• SUPPLIED INFORMATION
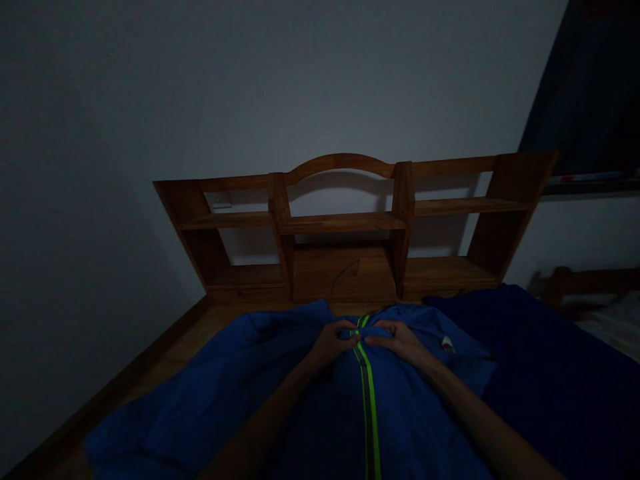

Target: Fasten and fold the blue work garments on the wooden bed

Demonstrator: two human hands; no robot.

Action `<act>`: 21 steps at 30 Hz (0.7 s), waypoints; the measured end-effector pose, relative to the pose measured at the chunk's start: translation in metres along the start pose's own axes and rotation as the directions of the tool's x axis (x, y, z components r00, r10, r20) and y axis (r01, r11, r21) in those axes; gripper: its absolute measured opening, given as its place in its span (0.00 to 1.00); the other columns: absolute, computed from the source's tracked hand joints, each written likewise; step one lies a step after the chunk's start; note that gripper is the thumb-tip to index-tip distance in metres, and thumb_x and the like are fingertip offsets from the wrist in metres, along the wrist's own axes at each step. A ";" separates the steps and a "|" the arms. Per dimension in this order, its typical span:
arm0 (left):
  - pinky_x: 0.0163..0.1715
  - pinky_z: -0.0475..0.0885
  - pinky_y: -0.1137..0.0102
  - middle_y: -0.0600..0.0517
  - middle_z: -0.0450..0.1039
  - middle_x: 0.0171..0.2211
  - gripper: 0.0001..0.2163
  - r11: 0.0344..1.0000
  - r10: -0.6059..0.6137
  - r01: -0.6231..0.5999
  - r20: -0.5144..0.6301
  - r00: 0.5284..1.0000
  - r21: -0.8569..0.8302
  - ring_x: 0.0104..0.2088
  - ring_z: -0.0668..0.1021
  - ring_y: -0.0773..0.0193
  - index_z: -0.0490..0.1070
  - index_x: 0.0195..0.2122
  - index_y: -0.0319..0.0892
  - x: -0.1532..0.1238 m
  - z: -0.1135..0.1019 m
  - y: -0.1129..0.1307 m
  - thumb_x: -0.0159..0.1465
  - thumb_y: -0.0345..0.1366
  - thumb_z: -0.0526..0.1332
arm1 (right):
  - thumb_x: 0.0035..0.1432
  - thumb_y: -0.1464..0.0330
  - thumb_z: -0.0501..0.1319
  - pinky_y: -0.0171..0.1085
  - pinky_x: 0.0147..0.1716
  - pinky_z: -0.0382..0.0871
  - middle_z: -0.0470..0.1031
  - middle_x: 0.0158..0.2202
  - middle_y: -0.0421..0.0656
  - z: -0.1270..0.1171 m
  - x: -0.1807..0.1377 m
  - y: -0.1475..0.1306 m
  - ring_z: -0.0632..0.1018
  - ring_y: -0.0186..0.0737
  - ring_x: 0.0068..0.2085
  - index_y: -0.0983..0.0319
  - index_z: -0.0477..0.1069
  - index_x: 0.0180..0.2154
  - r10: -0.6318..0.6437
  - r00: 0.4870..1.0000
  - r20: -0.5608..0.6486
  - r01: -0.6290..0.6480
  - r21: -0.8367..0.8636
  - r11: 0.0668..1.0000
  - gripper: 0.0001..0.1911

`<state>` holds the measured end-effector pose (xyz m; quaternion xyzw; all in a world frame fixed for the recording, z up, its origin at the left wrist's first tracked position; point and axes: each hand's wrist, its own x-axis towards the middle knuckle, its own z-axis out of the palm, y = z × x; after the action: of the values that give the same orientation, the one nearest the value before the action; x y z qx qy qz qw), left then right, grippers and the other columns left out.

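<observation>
A blue jacket with a bright green zipper line lies spread out on a wooden bed platform in a dim room. My left hand is closed on the fabric just left of the zipper near the collar. My right hand is closed on the fabric just right of the zipper, close to a small white tag. Both hands meet at the top of the zipper. Both forearms reach in from the bottom of the view.
A wooden headboard with open shelves stands against the grey wall behind the jacket. The wooden bed frame edge runs along the left. Dark blue cloth covers the right side. Another piece of wooden furniture shows at far right.
</observation>
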<state>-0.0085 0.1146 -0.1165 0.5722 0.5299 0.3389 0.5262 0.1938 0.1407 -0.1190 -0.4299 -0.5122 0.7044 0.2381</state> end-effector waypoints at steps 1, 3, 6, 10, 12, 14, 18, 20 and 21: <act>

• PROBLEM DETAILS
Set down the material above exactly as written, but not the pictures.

• RESULT OF THIS TASK
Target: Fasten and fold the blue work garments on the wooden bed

Demonstrator: two human hands; no robot.

Action `<act>`: 21 steps at 30 Hz (0.7 s), waypoints; the measured end-effector pose, relative to the pose measured at the chunk's start: translation in metres along the start pose's own axes and rotation as the directions of the tool's x axis (x, y, z components r00, r10, r20) and y axis (r01, r11, r21) in those axes; gripper: its absolute measured opening, given as its place in its span (0.00 to 1.00); the other columns: absolute, computed from the source's tracked hand joints, each written likewise; step one lies a step after the chunk's start; note that gripper is the thumb-tip to index-tip distance in metres, and thumb_x and the like are fingertip offsets from the wrist in metres, along the wrist's own axes at each step. A ";" separates the steps and a "|" the arms. Per dimension in this order, its typical span:
arm0 (left):
  - pinky_x: 0.0163..0.1715
  - pinky_z: -0.0475..0.0885
  - pinky_y: -0.1137..0.0102
  - middle_y: -0.0600..0.0517
  - middle_z: -0.0450..0.1039
  - middle_x: 0.0171..0.2211
  - gripper: 0.0001..0.2163
  - r11: 0.0344..1.0000
  - r10: -0.6059..0.6137
  - r01: -0.6231..0.5999
  - r20: -0.5144..0.6301
  - r00: 0.5284..1.0000
  - r21: -0.8569..0.8302
  - ring_x: 0.0104..0.2088
  - ring_z: -0.0668..0.1021
  - ring_y: -0.0773..0.0193
  - index_z: -0.0490..0.1070
  - index_x: 0.0195..0.2122
  - index_y: -0.0319..0.0892
  - x: -0.1532..0.1238 m
  - z: -0.1135..0.1019 m
  - y: -0.1129..0.1307 m
  - thumb_x: -0.0159..0.1465
  - thumb_y: -0.0345..0.1366
  - thumb_z: -0.0526..0.1332
arm1 (right):
  - thumb_x: 0.0035..0.1432
  - thumb_y: -0.1464..0.0330
  - thumb_z: -0.0501..0.1319
  - pinky_y: -0.0171..0.1085
  - pinky_x: 0.0147..0.1716
  - pinky_z: -0.0382..0.0871
  - middle_z: -0.0470..0.1031
  - middle_x: 0.0158..0.2202
  - middle_y: -0.0421..0.0656
  - z: -0.1270..0.1171 m
  - x: -0.1807..0.1377 m
  - y: -0.1475..0.1306 m
  - ring_z: -0.0632..0.1018
  - ring_y: -0.0186..0.0737
  - ring_x: 0.0068..0.2085
  - index_y: -0.0983..0.0319
  - index_z: -0.0477..0.1069
  - index_x: 0.0180..0.2154
  - r10: -0.6318..0.6437
  - r00: 0.4870..1.0000
  - r20: -0.5608..0.6486
  - r01: -0.6290..0.6480
  - r21: -0.8367..0.8636
  - r11: 0.0668..1.0000
  - gripper: 0.0001..0.1911

`<state>` holds the measured end-effector pose (xyz m; quaternion xyzw; all in a world frame fixed for the recording, z up, its origin at the left wrist's first tracked position; point and axes: each hand's wrist, its own x-axis towards the middle knuckle, its own z-axis out of the palm, y = z × x; after the action: of the values that give the same orientation, the one nearest the value before the action; x y z qx qy qz qw), left then right, grippers and the other columns left out.

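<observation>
A blue jacket with a bright green zipper line lies spread out on a wooden bed platform in a dim room. My left hand is closed on the fabric just left of the zipper near the collar. My right hand is closed on the fabric just right of the zipper, close to a small white tag. Both hands meet at the top of the zipper. Both forearms reach in from the bottom of the view.
A wooden headboard with open shelves stands against the grey wall behind the jacket. The wooden bed frame edge runs along the left. Dark blue cloth covers the right side. Another piece of wooden furniture shows at far right.
</observation>
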<state>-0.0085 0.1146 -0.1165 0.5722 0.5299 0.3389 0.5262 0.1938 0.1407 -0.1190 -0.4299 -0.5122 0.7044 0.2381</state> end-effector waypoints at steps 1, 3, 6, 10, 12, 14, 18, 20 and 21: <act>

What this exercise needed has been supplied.